Bonus terme: cos'è e a chi si rivolge?
Il Bonus Terme è destinato a tutti i cittadini maggiorenni residenti in Italia, senza limiti di Isee e senza limiti legati al nucleo familiare. Ciascun cittadino può beneficiare di un solo bonus, fino a un massimo di 200 euro, ma bisogna rivolgersi a un istituto termale accreditato.
Un buono per l’acquisto di servizi termali destinato a tutti i cittadini maggiorenni che risiedono in Italia. Il Bonus Terme è un nuovo incentivo gestito da Invitalia per conto del Ministero dello Sviluppo Economico, che ha istituito un fondo apposito. A dare attuazione alla misura, prevista dall’articolo 29-bis del decreto-legge numero 104 del 2020, è stato il decreto del Mise dello scorso primo luglio.
Attualmente lo stanziamento totale per la misura agevolativa è di 53 milioni di euro. L’obiettivo del Governo è mettere in campo un intervento che possa sostenere un settore particolarmente colpito dall’emergenza Covid-19, che ha messo in ginocchio sia il mondo della sanità che dell’economia.
Con questa agevolazione i cittadini possono prenotare i servizi termali di proprio interesse presso uno stabilimento termale selezionato. Il bonus copre fino al 100% del servizio acquistato per un totale massimo di 200 euro. Un eventuale costo extra del servizio sarà poi a carico del cittadino beneficiario.
Il Bonus Teme non costituisce reddito imponibile per chi ne fruisce e non può essere calcolato nel valore dell’indicatore della situazione economica equivalente (Isee). Questa agevolazione non è, inoltre, cedibile a terzi, né a titolo gratuito, né in cambio di un corrispettivo in denaro.
Chi sono i destinatari?
L’agevolazione per l’acquisto di servizi termali si rivolge a tutti i cittadini maggiorenni residenti in Italia, senza limiti di ISEE e senza limiti legati al nucleo familiare. Ciascun cittadino può beneficiare di un solo bonus, per un solo acquisto, fino a un massimo di 200 euro. Il bonus terme non può essere usato, però, per i servizi di ristorazione e ospitalità.
Il bonus terme, inoltre, non può essere concesso per servizi termali già a carico del Sistema Sanitario Nazionale, di altri enti pubblici o oggetto di ulteriori benefici riconosciuti al cittadino.
Come funziona per gli enti termali
Per servizi termali si intendono le prestazioni termali, comprese quelle di wellness e beauty, erogate da un istituto termale accreditato. Il Ministero dello Sviluppo Economico ha precisato che il soggetto accreditato deve rispondere a tre importanti requisiti:
- deve operare nel settore termale e delle acque minerali curative;
- deve essere iscritto nel Registro delle imprese con codice Ateco 2007 96.04.20 “Stabilimenti termali” (primario, secondario o prevalente);
- deve essersi pre-registrato a partire dal 28 ottobre alla piattaforma on line dedicata.
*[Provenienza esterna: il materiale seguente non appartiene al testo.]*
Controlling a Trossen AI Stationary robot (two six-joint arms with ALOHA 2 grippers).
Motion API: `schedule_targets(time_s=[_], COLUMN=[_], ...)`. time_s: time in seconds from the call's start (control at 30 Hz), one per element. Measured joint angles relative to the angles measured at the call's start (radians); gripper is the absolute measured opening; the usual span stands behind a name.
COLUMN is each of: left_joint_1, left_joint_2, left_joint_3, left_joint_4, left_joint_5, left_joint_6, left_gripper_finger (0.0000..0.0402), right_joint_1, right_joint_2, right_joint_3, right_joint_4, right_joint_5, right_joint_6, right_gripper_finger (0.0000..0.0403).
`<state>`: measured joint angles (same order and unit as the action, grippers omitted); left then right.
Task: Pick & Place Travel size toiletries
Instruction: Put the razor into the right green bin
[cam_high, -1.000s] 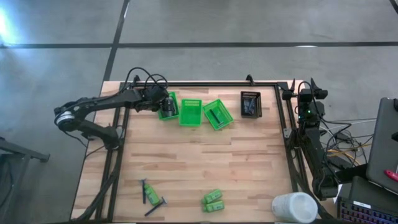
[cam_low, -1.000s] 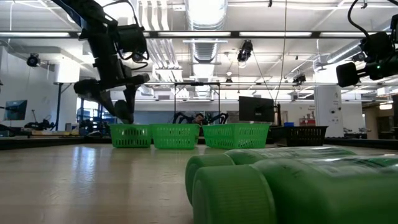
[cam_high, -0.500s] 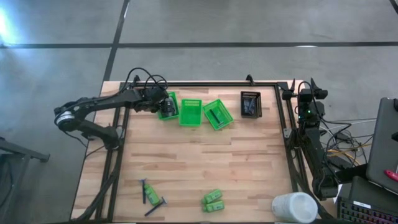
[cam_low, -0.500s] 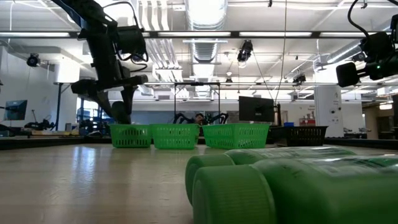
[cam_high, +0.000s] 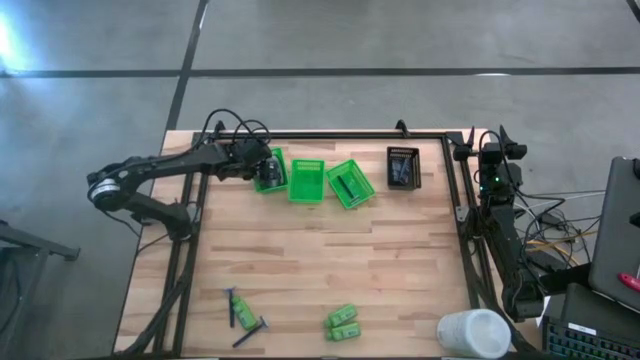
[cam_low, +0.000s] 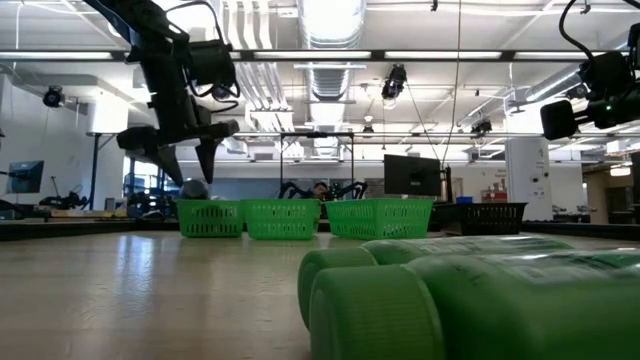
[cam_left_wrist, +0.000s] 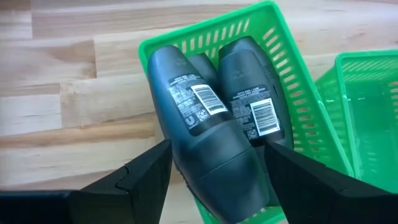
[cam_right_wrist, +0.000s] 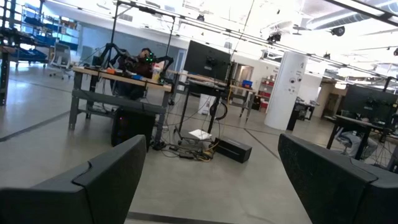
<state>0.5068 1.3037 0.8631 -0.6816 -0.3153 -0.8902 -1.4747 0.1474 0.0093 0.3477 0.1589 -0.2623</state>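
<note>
Two dark grey tubes lie side by side in the leftmost green basket at the table's far left. The nearer tube lies tilted, with one end sticking up above the basket's rim. My left gripper hovers just above this basket. It is open, with a finger on either side of the nearer tube, apart from it. Green bottles and razor sticks lie near the table's front edge. My right gripper waits open at the far right.
Two more green baskets and a black basket stand in a row at the far side. A big white cylinder stands at the near right corner. Bare wood lies across the table's middle.
My left gripper has risen a little out of the leftmost basket and has let go of the dark grey tube. The tube stays in the basket with its end above the rim.
</note>
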Motion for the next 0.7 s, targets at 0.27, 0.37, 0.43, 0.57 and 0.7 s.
schedule_targets(time_s=[0.27,0.37,0.43,0.57,0.7], left_joint_1=[-0.001,-0.008,-0.015,-0.052,-0.196], left_joint_2=[-0.001,-0.003,-0.009,-0.027,-0.065], left_joint_3=[0.072,0.149,0.189,0.254,0.269], left_joint_4=[-0.113,-0.238,-0.292,-0.355,-0.401], left_joint_5=[0.002,0.001,0.001,0.082,0.162], left_joint_6=[0.121,0.174,0.204,0.286,0.353], left_gripper_finger=[0.0279,0.028,0.028,0.028,0.0279], right_joint_1=[0.0,0.0,0.0,0.0,0.0], right_joint_2=[0.0,0.0,0.0,0.0,0.0], right_joint_3=[0.0,0.0,0.0,0.0,0.0], right_joint_4=[0.0,0.0,0.0,0.0,0.0], right_joint_5=[0.0,0.0,0.0,0.0,0.0], right_joint_6=[0.0,0.0,0.0,0.0,0.0], right_gripper_finger=[0.0364,0.0364,0.0364,0.0364,0.0364])
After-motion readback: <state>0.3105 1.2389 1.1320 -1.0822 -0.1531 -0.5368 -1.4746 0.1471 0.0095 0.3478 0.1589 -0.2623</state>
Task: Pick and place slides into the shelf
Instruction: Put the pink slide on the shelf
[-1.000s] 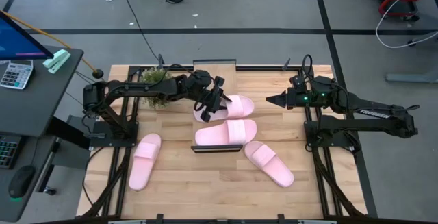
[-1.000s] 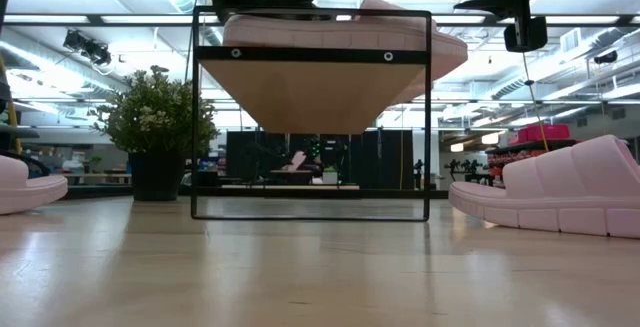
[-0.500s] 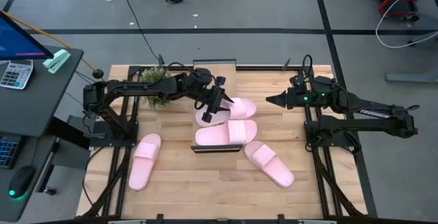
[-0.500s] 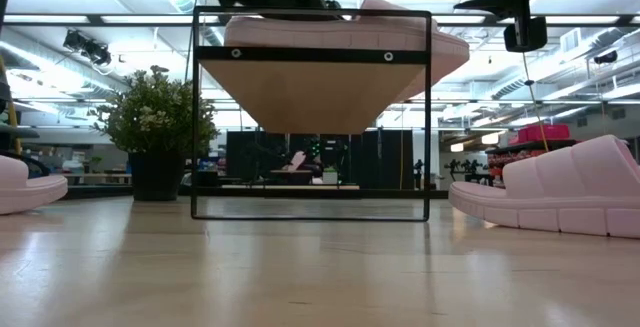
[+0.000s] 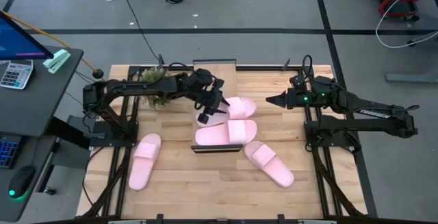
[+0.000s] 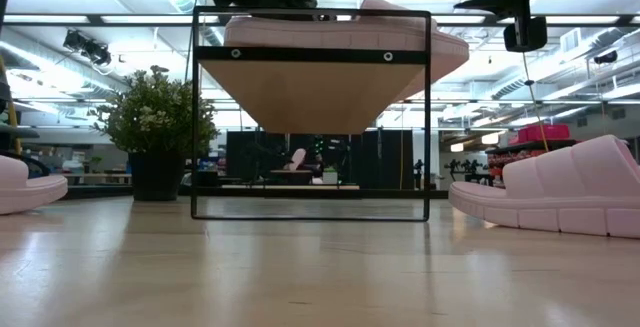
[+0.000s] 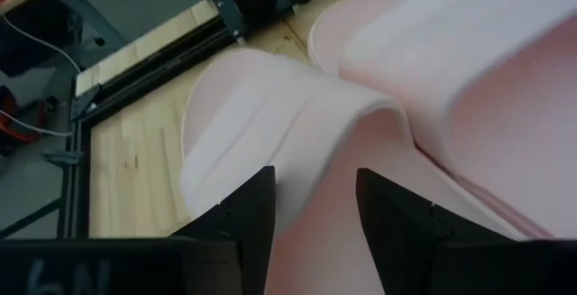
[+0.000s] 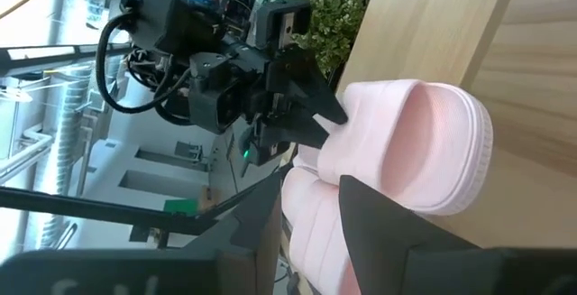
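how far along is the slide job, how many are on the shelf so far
About halfway. One slide lies on the shelf. A second slide sits beside it at shelf height, with the left gripper at its end and its fingers astride the edge, so that placement looks in progress. Left: one slide on the table on the left and another on the right. The right gripper waits, holding nothing.

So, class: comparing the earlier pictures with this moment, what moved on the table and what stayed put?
The left gripper shifted slightly along the rear slide on the shelf, its fingers still astride the slide's edge. The other three slides, the plant and the right gripper, waiting at the right, did not move.
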Robot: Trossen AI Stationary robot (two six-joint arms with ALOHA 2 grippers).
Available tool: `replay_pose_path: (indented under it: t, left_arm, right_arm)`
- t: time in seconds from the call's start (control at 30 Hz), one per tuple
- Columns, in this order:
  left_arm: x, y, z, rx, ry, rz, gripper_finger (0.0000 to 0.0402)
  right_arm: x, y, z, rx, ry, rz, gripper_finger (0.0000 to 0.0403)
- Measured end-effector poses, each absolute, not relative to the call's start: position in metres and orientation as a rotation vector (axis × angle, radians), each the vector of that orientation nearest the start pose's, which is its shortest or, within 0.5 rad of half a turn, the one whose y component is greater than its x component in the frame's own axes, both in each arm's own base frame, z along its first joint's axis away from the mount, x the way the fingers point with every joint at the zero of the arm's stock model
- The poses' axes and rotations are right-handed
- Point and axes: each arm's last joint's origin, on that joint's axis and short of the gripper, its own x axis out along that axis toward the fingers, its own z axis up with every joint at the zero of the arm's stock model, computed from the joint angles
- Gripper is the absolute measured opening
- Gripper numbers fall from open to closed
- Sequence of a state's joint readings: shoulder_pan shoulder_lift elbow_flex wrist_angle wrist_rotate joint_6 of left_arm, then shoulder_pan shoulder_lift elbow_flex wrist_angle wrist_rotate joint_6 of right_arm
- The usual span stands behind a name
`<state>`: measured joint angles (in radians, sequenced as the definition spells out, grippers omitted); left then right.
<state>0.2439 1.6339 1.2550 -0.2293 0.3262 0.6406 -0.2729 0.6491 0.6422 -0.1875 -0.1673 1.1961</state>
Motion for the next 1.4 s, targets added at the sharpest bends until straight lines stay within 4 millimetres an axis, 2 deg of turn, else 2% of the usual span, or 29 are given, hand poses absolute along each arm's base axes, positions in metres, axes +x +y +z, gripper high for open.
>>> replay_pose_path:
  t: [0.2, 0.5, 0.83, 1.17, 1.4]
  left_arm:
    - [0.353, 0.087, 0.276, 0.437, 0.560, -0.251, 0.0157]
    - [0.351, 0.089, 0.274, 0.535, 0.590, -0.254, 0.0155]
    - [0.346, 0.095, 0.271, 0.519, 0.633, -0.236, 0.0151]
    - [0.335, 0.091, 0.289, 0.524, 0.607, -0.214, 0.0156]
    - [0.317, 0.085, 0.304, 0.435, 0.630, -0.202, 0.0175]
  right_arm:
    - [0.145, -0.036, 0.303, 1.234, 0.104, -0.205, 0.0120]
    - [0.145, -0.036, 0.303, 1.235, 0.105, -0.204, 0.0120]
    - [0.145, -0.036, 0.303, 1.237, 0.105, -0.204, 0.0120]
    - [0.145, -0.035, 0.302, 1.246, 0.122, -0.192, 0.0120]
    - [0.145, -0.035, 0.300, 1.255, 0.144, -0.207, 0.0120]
Gli enti termali devono anche essere in possesso dell’autorizzazione all’apertura dell’attività termale rilasciata dall’ente competente. L’autorizzazione non deve essere naturalmente scaduta ai fini dell’erogazione della misura agevolativa.
L’iter - affinché gli enti termali presentino domanda - è semplice: il rappresentante legale dell’ente termale interessato ad accreditarsi può presentare la richiesta, accedendo tramite Spid. Le richieste sono già partite dallo scorso 28 ottobre. Invitalia verifica poi la documentazione ed esamina, dunque, la copia dell’autorizzazione all’apertura dell’attività termale e le dichiarazioni sostitutive di certificazione. Lo step finale prevede l’accredito dell’ente termale.
I cittadini possono richiedere il bonus, rivolgendosi direttamente agli istituti termali accreditati, il cui elenco è disponibile online, in continuo aggiornamento, sul sito bonusterme.invitalia.it. Bisogna interfacciarsi solo con gli enti accreditati perché sono gli unici abilitati ad effettuare la prenotazione.
A partire dall’8 novembre mattina gli enti termali possono già richiedere il bonus per conto del cittadino. I buoni sono disponibili in ordine cronologico di prenotazione, fino ad esaurimento delle risorse. La prenotazione ha un termine di validità di 60 giorni dalla sua emissione. Entro tale termine i servizi prenotati devono essere effettuati. Gli enti terminali, presso cui il cittadino ha fruito dei servizi termali, provvederanno a richiedere a Invitalia, mediante apposita piattaforma informatica, il rimborso del valore del buono utilizzato dal cittadino.